CONLUIO PANTANEIRO
Facção usava 12 empresas e movimentou quase 3 toneladas de drogas em dois meses
Muvuca Popular
A Polícia Civil deflagrou, na manhã desta sexta-feira (20), a Operação Conluio Pantaneiro, revelando um esquema criminoso que utilizava pelo menos 12 empresas para lavar dinheiro do tráfico de drogas e que chegou a movimentar quase três toneladas de entorpecentes em um curto período de cerca de dois meses.
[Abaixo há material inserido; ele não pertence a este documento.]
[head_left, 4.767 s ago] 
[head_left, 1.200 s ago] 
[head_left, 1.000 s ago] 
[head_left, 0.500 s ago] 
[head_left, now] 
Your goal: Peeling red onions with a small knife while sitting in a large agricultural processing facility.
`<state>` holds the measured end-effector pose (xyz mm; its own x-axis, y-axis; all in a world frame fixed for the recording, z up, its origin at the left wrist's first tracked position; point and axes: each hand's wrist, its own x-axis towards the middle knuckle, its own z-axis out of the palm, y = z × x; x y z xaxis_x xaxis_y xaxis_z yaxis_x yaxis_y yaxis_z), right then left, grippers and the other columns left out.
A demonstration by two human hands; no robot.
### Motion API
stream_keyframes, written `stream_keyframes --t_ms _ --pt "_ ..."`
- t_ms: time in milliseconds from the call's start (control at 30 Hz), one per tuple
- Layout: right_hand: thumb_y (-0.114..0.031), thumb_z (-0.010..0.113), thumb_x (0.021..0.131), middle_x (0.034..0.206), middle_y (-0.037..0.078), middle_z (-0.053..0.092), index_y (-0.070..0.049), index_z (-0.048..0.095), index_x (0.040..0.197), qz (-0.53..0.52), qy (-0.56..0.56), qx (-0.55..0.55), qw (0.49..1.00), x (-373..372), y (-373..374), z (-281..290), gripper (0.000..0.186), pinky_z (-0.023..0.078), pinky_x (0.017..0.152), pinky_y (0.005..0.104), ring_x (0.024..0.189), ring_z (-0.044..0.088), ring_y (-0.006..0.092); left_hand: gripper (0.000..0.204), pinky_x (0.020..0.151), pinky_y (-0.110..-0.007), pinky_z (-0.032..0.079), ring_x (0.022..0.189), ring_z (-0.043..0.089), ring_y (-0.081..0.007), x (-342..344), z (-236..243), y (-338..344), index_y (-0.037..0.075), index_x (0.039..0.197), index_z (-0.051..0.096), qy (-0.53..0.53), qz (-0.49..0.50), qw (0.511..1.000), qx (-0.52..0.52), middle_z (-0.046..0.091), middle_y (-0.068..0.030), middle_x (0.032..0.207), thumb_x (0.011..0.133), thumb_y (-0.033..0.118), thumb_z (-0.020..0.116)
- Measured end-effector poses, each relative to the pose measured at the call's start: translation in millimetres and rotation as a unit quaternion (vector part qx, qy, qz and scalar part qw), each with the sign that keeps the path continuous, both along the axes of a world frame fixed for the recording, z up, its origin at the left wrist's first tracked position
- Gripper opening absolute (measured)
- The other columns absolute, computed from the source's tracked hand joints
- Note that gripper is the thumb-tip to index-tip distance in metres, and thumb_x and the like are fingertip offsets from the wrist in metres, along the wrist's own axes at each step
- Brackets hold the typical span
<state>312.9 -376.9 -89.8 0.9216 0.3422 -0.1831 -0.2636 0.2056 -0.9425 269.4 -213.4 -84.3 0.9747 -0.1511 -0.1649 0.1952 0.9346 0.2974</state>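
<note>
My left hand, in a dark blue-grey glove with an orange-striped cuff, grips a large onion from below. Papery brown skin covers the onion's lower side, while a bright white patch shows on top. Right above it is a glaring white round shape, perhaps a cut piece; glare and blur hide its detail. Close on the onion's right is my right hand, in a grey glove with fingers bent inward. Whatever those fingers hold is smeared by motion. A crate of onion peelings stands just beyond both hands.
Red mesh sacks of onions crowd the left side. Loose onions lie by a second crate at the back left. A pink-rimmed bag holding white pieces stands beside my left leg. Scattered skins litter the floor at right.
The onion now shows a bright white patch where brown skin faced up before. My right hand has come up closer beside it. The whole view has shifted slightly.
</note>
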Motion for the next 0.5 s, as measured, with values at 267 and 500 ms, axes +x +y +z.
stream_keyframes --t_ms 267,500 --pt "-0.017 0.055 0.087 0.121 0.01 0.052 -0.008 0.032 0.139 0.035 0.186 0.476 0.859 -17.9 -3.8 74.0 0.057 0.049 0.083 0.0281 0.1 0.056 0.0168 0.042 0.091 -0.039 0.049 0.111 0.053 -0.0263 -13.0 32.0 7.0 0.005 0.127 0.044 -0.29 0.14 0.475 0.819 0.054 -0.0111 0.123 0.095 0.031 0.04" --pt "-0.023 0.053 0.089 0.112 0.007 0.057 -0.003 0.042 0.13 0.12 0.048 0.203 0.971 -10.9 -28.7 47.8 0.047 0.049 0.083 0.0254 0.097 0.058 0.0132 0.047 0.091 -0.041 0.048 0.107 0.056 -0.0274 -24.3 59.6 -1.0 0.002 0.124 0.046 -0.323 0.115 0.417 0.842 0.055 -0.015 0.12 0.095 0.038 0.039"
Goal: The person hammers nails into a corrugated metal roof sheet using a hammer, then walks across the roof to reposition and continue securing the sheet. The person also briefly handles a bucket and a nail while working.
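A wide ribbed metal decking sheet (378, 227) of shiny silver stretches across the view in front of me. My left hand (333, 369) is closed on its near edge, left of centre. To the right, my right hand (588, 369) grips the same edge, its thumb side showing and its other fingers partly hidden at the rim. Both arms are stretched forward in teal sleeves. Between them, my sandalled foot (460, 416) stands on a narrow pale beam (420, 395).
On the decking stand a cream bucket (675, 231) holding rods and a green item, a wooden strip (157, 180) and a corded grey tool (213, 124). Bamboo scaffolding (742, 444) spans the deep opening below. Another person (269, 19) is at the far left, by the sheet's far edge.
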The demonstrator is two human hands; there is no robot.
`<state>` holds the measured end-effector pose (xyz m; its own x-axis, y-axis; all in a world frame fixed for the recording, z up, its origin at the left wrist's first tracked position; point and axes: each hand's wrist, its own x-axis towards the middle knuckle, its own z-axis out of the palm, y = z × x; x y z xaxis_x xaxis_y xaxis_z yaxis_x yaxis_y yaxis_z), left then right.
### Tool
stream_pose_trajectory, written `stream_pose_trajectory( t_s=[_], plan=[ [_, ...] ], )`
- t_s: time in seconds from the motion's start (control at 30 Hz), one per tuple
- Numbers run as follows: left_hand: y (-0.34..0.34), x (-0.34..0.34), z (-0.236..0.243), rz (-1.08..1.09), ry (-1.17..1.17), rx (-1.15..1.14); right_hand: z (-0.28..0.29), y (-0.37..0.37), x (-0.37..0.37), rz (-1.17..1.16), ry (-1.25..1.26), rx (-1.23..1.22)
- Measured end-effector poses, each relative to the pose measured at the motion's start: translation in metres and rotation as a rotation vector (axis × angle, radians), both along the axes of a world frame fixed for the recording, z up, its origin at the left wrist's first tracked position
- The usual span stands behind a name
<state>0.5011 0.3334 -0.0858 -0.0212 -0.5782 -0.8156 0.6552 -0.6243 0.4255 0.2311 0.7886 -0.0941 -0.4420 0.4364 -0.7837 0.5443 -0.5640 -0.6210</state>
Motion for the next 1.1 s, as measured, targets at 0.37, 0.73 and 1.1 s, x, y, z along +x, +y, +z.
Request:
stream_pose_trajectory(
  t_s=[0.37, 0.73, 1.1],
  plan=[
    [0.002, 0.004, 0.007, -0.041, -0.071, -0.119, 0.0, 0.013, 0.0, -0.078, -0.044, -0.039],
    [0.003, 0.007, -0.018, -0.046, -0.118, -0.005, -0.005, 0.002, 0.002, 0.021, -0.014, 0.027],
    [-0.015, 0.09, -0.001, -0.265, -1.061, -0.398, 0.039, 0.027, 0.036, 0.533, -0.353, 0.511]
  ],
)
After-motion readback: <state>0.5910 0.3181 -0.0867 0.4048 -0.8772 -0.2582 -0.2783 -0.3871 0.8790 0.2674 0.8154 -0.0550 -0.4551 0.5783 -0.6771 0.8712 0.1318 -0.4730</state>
Segundo a delegada Bruna Laet, responsável pelas investigações, a organização criminosa atuava de forma estruturada, com divisão de tarefas, uso de empresas e propriedades rurais para dar aparência de legalidade às operações e escoar drogas para outros estados.
Ao todo, são cumpridos 10 mandados de prisão preventiva, 17 de busca e apreensão, além de bloqueio e sequestro de bens que somam aproximadamente R$ 54 milhões. As ordens judiciais são executadas em cidades de Mato Grosso, como Cáceres, Poconé, Várzea Grande e Cuiabá, além de municípios nos estados de São Paulo e Paraná.
As investigações começaram após a apreensão de cerca de 460 quilos de cocaína em setembro de 2023, na região de Poconé, quando um homem foi preso pelo Grupo Especial de Fronteira (Gefron). A partir daí, a Polícia Civil aprofundou as apurações e identificou uma rede criminosa com pelo menos 20 integrantes.
De acordo com a delegada, o grupo se destacou pela alta capacidade logística e financeira, com grande volume de drogas recebido em curto espaço de tempo e intensa movimentação de recursos ilícitos por meio de pessoas jurídicas.
“Trata-se de uma organização com estrutura bem definida, uso de empresas para lavagem de dinheiro e grande volume de drogas movimentado em pouco tempo”, destacou.
A operação é conduzida pela Delegacia Especializada de Repressão aos Crimes de Fronteira (Defron) e pela Delegacia Especializada de Repressão ao Crime Organizado (Draco) e mira desarticular o núcleo financeiro e operacional da facção que atuava na região de fronteira de Mato Grosso.